Telapak tangannya basah berpeluh, menggegam kenop pintu besi berwarna perak. Mary menghela napas panjang. Entah kenapa ia merasa gugup. Padahal, dia salah satu murid terbaik di National University of Singapore. Dia sudah berhadapan dengan profesor-profesor brilian, dokter-dokter termasyhur di Asia, ahli-ahli medis ternama, dan selama ini, Mary berhasil membuat mereka semua kagum. Namun, kenapa pertemuan dengan kepala rumah sakit di negaranya sendiri masih membuat tangan Mary gemetaran?
Sudah lama sekali! Aku merasa senang sekaligus tegang. Kuharap aku membuatnya bangga.
Selagi tangan kanannya menggenggam gagang pintu, ia mengetuk dengan tangan kirinya. Dentuman pintu kayu beradu dengan tulang buku jari Mary menjadi bunyi semata-mata di sepanjang koridor.
"Permisi!"
"Silakan masuk!" jawab suara seorang wanita, bersuara sopran.
Mary memutar gagang pintu perlahan. Mula-mula dia menampakkan kepala, sebatas dagu. Rambutnya yang kecokelatan---karena terlalu sering terpapar sinar matahari--- terurai dari leher lalu melampaui pundak. Dahi yang bak bola dunia memantulkan sinar lampu. Mary menyunggingkan senyum tipis dengan bibir merah muda.
"M-Mary? Kaukah itu?" ucap wanita paruh baya di belakang meja kerja. Bingkai kacamata merosot ke ujung hidung ibu itu saat mulutnya menganga melihat sosok Mary.
"Lama tidak berjumpa," sahut Mary sambil berjalan memasuki ruangan. Tanpa sadar bulir-bulir air mata mulai menitih di pipinya, "Aku sangat merindukan Bunda!"
****
"Katanya kau mendapat nilai terbaik di kampusmu ya?"

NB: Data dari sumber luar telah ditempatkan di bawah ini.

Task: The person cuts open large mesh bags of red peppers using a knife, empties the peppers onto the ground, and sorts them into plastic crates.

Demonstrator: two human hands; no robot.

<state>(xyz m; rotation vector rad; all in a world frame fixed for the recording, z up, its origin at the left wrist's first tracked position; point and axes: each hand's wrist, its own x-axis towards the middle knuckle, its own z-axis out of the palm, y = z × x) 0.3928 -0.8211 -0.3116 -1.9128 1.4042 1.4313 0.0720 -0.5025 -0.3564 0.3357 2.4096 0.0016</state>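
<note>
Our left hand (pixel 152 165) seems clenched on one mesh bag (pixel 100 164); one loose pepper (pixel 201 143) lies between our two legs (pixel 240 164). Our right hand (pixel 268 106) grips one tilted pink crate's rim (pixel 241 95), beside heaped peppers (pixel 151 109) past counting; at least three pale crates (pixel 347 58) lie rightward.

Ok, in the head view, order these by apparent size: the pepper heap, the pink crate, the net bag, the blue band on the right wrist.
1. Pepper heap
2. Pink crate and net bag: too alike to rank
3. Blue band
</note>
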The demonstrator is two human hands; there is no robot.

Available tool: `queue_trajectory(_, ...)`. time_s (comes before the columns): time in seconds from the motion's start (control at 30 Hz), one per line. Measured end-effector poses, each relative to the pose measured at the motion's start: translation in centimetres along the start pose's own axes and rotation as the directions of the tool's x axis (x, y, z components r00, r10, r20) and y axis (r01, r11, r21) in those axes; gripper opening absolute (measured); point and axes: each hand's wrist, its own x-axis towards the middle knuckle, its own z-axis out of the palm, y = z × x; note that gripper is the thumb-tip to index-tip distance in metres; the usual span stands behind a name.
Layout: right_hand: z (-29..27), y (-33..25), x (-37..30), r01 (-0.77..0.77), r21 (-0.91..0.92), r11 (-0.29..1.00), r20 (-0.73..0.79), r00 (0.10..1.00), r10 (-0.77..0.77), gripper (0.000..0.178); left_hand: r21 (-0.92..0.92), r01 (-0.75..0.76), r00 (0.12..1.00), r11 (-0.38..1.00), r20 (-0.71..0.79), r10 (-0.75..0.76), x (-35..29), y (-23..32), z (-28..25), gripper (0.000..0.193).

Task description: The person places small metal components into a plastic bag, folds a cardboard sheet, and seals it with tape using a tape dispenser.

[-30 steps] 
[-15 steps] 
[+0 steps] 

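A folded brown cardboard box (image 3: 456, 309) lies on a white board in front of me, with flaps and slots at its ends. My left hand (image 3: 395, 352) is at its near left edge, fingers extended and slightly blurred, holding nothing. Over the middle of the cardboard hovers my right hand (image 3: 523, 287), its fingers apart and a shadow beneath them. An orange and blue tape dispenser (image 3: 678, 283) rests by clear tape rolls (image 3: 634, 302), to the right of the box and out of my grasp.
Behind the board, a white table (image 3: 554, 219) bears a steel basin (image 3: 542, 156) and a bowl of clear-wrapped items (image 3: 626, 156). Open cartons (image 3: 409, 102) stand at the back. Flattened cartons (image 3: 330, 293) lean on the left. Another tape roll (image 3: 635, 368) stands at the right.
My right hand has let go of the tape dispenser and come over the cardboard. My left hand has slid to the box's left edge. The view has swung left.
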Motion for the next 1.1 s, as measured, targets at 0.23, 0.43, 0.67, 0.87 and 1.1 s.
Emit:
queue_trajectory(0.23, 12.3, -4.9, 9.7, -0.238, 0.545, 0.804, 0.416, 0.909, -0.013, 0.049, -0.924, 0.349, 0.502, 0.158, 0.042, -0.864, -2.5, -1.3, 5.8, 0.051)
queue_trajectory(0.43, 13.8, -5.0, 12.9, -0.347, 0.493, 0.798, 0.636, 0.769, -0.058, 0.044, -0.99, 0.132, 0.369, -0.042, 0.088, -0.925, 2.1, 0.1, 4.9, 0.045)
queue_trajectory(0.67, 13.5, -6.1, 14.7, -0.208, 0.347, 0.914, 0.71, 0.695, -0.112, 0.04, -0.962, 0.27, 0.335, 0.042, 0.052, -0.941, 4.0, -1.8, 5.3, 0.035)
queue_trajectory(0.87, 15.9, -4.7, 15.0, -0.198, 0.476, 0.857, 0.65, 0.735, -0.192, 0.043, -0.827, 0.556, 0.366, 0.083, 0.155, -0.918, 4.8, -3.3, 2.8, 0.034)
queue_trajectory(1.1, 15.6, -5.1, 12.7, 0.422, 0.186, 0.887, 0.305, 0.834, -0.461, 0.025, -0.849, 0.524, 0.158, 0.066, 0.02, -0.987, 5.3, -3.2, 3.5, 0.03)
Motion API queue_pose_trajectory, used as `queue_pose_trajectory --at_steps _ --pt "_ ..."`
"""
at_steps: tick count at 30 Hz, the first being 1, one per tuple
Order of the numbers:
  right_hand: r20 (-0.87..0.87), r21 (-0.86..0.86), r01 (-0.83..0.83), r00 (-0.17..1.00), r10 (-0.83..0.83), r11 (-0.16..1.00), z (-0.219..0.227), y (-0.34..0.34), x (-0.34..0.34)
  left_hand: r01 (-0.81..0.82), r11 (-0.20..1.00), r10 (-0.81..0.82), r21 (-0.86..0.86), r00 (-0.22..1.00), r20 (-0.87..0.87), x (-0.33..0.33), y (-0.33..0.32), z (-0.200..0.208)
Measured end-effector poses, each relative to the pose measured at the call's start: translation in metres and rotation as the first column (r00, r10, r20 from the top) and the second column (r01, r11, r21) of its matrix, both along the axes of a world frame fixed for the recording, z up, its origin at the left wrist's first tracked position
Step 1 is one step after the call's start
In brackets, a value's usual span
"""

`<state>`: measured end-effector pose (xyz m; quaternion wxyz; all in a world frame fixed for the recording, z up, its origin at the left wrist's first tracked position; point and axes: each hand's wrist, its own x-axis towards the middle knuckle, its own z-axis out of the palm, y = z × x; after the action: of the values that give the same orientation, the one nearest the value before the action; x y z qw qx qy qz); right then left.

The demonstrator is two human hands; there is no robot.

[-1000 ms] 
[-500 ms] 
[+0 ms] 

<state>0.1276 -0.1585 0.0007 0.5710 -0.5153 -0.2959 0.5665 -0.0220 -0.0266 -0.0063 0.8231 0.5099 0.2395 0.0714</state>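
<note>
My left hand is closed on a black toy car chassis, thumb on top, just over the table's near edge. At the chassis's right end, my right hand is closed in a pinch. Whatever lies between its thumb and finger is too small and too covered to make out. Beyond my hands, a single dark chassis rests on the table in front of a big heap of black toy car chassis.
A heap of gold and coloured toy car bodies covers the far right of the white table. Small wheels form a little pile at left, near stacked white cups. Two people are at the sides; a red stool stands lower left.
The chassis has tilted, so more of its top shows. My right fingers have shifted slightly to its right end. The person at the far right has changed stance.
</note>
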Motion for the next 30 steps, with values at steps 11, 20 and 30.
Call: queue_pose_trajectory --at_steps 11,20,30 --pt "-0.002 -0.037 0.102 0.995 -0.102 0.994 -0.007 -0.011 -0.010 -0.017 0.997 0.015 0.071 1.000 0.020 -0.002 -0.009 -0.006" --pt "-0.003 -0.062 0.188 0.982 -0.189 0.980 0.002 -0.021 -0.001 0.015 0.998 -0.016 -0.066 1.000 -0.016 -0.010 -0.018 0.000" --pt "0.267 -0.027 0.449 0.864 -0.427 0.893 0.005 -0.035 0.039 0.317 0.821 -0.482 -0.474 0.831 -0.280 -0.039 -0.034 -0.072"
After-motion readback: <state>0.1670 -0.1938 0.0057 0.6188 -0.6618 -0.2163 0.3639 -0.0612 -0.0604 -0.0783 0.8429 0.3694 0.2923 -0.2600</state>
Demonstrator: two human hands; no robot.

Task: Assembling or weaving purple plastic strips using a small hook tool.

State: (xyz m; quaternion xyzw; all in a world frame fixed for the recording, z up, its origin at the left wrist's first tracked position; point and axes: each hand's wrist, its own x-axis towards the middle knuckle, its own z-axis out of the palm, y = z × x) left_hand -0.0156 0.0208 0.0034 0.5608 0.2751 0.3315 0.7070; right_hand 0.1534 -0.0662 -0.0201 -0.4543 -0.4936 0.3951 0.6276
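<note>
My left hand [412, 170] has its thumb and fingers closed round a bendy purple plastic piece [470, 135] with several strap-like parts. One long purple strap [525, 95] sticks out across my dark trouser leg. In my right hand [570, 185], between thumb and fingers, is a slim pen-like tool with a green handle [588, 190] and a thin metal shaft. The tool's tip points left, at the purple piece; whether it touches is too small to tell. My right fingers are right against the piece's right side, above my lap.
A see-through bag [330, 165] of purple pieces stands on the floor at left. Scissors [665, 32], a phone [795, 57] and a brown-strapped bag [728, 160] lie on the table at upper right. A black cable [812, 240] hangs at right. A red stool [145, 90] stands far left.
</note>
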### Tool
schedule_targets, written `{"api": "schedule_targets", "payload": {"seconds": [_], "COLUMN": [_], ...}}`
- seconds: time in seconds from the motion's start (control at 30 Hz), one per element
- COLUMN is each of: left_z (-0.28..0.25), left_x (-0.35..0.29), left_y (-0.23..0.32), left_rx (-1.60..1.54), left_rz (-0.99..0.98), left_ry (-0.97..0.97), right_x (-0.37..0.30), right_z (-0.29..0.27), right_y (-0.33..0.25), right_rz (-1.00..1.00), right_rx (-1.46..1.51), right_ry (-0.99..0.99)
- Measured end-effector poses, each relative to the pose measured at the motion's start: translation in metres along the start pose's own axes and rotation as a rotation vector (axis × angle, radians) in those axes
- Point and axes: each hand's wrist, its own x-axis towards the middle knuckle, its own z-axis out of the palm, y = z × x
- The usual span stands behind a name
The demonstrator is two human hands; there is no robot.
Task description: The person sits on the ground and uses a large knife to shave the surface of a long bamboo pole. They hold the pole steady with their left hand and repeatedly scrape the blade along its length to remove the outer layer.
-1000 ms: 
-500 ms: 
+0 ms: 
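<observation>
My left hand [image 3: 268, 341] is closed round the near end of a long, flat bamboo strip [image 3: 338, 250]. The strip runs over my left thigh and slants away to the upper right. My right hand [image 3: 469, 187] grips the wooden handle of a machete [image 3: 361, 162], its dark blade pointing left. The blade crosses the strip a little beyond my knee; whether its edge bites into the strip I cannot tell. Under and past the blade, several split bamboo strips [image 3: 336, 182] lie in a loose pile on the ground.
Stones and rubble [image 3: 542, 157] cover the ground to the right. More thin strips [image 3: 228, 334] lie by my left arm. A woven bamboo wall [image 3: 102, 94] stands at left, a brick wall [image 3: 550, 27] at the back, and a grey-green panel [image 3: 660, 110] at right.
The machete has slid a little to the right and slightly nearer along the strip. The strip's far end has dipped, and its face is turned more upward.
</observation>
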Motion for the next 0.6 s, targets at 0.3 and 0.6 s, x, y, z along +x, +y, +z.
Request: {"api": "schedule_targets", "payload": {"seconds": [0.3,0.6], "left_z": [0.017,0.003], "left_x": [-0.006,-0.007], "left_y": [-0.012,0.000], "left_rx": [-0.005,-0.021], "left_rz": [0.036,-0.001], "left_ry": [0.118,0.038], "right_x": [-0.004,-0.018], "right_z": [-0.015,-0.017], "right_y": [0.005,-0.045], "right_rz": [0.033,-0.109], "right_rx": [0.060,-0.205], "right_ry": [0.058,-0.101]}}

"B-Bunda! Bunda melebih-lebihkan," keluh Mary, tersipu malu.
"Berita itu tidak benar?"
"Ya ... separuh benar," jawab Mary ragu sambil menggaruk kepala. "Aku mendapat nilai terbaik seangkatan, bukan seluruh kampus, Bun."
Ibu Mary terkikih, "Bunda percaya kamu pasti bisa menjadi yang terbaik."
"Amin!" Mary mengurai jambang rambut ke balik telinga.
Sepasang ibu dan anak itu bercengkrama, duduk berhadap-hadapan, hanya terpisah oleh meja kantor Ibu Mary. Mendengarkan kisah-kisah jagoan kecilnya itu berusaha berbaur di negara asing menyejukan hati sang Ibu. Mungkin terasa lama bagi Mary, namun bagi seorang ibu; sepertinya baru hari kemarin ia menanyakan apa cita-cita Mary kecil. Dengan penuh gairah, Mary kecil akan menjawab, "aku akan menjadi seorang petinju!" Tentunya, bukan sebuah jawaban yang diinginkan oleh ibu dari seorang anak perempuan manapun.
"Apakah Ibu tahu? Mary juara lomba MMA!" sorak Mary, sekonyong-konyong di tengah percakapan hangat tentang kampus.